2. Knock the wind out of our sails

– For instance, “The news of the company’s bankruptcy really knocked the wind out of our sails.”

  • After a failed project, a team leader might say, “This setback has definitely knocked the wind out of our sails, but we’ll bounce back.”
  • A coworker might sympathize and say, “I know that feeling. It can be tough when something unexpected happens and knocks the wind out of your sails.”

3. Take a shot in the dark

– For example, “I’m not sure which option is the best, but I’ll take a shot in the dark and see what happens.”

  • When brainstorming ideas, someone might suggest, “Let’s take a shot in the dark and try something completely different.”
  • A team member might ask, “Do you have any ideas, or should we just take a shot in the dark and hope for the best?”

4. Provide a ballpark figure

– For instance, “Can you provide a ballpark figure for the cost of the project?”

  • A manager might say, “We don’t need an exact number right now, just give us a ballpark figure.”
  • When discussing budgeting, someone might ask, “Can you provide a ballpark figure for how much we’ll need to allocate for marketing?”

5. Throw a curveball

– For example, “The new client’s demands really threw a curveball into our project.”

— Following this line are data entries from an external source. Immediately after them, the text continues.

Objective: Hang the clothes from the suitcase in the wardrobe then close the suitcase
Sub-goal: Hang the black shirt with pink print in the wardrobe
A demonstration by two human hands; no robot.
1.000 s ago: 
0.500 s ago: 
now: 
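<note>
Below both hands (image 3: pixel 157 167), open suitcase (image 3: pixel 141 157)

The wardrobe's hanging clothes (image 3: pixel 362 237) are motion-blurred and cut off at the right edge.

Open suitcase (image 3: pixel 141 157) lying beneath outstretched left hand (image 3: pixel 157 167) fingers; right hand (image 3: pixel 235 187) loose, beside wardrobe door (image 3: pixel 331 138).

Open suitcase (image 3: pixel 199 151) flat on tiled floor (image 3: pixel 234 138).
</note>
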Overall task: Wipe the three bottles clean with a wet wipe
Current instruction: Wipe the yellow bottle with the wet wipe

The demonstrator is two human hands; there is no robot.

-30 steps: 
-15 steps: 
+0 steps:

  • A coworker might say, “I wasn’t expecting that. They really threw us a curveball with this new requirement.”
  • When discussing a difficult task, someone might comment, “We need to be prepared for anything. The client could always throw a curveball at us.”

6. Raise the bar

This phrase means to set a higher expectation or standard for performance or quality. It is often used to encourage improvement or challenge others to do better.

  • For example, a manager might say, “Let’s raise the bar and aim for higher sales this quarter.”
  • In a sports context, a coach might tell their team, “We need to raise the bar and push harder in practice.”
  • A colleague might compliment someone’s work by saying, “You really raised the bar with that presentation.”

7. Return to the drawing board

This expression is used when a plan or idea has failed or is not successful, and it is necessary to go back to the beginning and come up with a new approach.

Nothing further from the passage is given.